> [PROBLEM TO SOLVE]
For each line below that holds the word "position", make a copy.

*** Opening of COLLECTED MATERIAL ***

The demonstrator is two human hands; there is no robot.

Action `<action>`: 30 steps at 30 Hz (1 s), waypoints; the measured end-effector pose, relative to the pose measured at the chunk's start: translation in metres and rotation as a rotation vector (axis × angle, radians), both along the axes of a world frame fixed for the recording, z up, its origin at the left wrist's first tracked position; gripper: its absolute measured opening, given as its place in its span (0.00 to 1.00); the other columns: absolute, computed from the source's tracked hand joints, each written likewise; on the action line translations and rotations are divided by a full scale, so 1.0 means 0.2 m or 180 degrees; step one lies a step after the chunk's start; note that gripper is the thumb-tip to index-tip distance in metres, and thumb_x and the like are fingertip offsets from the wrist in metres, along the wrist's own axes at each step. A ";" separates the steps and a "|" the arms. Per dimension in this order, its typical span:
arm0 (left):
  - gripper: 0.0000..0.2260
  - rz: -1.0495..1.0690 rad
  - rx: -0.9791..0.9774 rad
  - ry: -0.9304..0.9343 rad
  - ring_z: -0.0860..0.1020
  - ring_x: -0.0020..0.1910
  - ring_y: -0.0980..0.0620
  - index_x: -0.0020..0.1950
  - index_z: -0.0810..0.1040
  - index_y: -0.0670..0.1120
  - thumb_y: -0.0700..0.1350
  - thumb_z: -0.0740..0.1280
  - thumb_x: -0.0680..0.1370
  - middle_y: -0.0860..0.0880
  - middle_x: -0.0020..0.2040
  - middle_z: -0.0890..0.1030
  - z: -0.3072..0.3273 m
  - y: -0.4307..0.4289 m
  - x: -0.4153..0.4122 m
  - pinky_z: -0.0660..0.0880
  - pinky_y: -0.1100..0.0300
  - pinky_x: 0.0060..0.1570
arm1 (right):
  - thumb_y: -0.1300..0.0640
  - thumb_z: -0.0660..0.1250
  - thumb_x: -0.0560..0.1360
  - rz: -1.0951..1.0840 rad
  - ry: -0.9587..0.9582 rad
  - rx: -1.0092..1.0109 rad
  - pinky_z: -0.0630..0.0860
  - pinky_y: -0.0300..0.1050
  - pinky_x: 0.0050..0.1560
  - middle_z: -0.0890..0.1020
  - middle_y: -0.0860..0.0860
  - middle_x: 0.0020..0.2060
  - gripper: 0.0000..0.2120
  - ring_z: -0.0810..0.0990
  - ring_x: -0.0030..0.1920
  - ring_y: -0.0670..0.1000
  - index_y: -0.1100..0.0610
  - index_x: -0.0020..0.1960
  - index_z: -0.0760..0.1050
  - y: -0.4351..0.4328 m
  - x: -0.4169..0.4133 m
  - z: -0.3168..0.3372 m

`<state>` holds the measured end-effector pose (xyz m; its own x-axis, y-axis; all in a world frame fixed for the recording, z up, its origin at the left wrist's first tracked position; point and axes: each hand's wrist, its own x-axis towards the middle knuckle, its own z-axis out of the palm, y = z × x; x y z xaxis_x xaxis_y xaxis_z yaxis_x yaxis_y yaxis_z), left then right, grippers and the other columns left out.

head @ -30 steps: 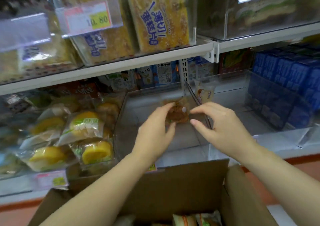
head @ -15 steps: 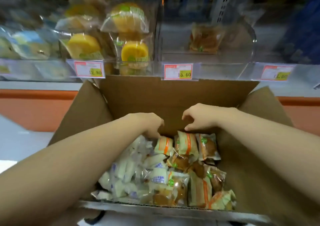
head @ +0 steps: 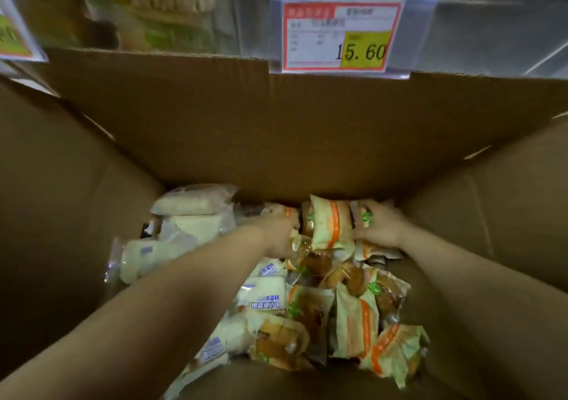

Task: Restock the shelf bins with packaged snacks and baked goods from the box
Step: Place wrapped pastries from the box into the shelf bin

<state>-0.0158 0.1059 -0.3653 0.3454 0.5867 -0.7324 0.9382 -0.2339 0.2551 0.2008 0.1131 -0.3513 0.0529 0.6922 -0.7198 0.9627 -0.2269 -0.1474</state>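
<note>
Orange-striped packets (head: 356, 313) fill the right half of the box (head: 276, 129), with white cake packets (head: 184, 230) on the left. Half a second ago both hands hovered above the pile; now they are sunk into its far end, so the next pick looks under way. The right hand (head: 382, 227) curls round a striped packet (head: 364, 215) by the far wall. The left hand (head: 276, 233) lies on the packets just across from it, fingers hidden, so its grip cannot be told. An upright packet (head: 330, 227) stands between them.
</note>
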 end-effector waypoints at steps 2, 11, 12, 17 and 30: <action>0.33 0.0187 -0.0062 0.0008 0.63 0.70 0.39 0.74 0.61 0.53 0.58 0.70 0.73 0.43 0.73 0.60 -0.07 -0.04 0.02 0.68 0.48 0.64 | 0.38 0.69 0.70 -0.0310 0.0060 0.0237 0.57 0.47 0.70 0.61 0.58 0.73 0.40 0.57 0.73 0.60 0.52 0.75 0.58 -0.03 0.00 -0.07; 0.22 0.1276 -0.0144 -0.0282 0.65 0.67 0.38 0.62 0.74 0.60 0.62 0.72 0.70 0.46 0.72 0.57 -0.22 -0.06 0.05 0.66 0.53 0.64 | 0.27 0.68 0.61 -0.1084 0.0305 0.0286 0.56 0.61 0.71 0.51 0.53 0.76 0.46 0.43 0.74 0.63 0.43 0.73 0.60 -0.01 -0.17 -0.23; 0.20 0.1315 -0.0098 -0.0340 0.63 0.69 0.36 0.60 0.76 0.60 0.60 0.72 0.71 0.47 0.74 0.54 -0.23 -0.08 0.06 0.64 0.52 0.65 | 0.30 0.71 0.62 -0.1135 0.0347 0.0329 0.56 0.59 0.71 0.51 0.55 0.75 0.43 0.43 0.74 0.64 0.44 0.72 0.62 -0.01 -0.18 -0.23; 0.15 0.1484 0.0066 -0.0699 0.54 0.75 0.38 0.56 0.79 0.58 0.56 0.73 0.71 0.46 0.78 0.40 -0.26 -0.15 0.04 0.54 0.53 0.71 | 0.48 0.73 0.69 -0.1027 0.0758 0.0313 0.63 0.41 0.56 0.61 0.54 0.69 0.30 0.59 0.66 0.53 0.52 0.67 0.68 -0.01 -0.21 -0.20; 0.16 0.2043 0.0041 -0.0682 0.61 0.73 0.43 0.60 0.80 0.53 0.53 0.72 0.73 0.41 0.72 0.66 -0.30 -0.16 0.12 0.68 0.56 0.63 | 0.32 0.71 0.63 -0.1047 0.0152 0.0029 0.60 0.55 0.69 0.42 0.51 0.76 0.43 0.47 0.74 0.64 0.50 0.72 0.65 -0.11 -0.12 -0.23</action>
<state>0.0072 0.0731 -0.4246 0.0625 0.7323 -0.6781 0.8212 0.3484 0.4519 0.1762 0.0904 -0.3981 0.2410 0.6501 -0.7206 0.8300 -0.5229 -0.1941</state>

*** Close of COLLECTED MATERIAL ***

> [REPLY TO THE TASK]
Action `<action>`: 30 steps at 30 Hz (1 s), waypoints; the measured end-effector pose, relative to the pose measured at the chunk's start: translation in metres and rotation as a rotation vector (axis × angle, radians), both along the axes of a world frame fixed for the recording, z up, its origin at the left wrist's first tracked position; gripper: its absolute measured opening, given as its place in its span (0.00 to 1.00); the other columns: absolute, computed from the source's tracked hand joints, each written likewise; on the action line translations and rotations are divided by a full scale, so 1.0 means 0.2 m or 180 degrees; step one lies a step after the chunk's start; note that gripper is the thumb-tip to index-tip distance in metres, and thumb_x and the like are fingertip offsets from the wrist in metres, along the wrist's own axes at each step. A ";" separates the steps and a "|" the arms. Per dimension in this order, its typical span:
`<state>` holds the measured end-effector pose (xyz m; its own x-axis, y-axis; all in a world frame fixed for the recording, z up, its origin at the left wrist's first tracked position; point and axes: each hand's wrist, its own x-axis towards the middle knuckle, its own z-axis out of the palm, y = z × x; x y z xaxis_x xaxis_y xaxis_z yaxis_x yaxis_y yaxis_z), left then right, grippers and the other columns left out.

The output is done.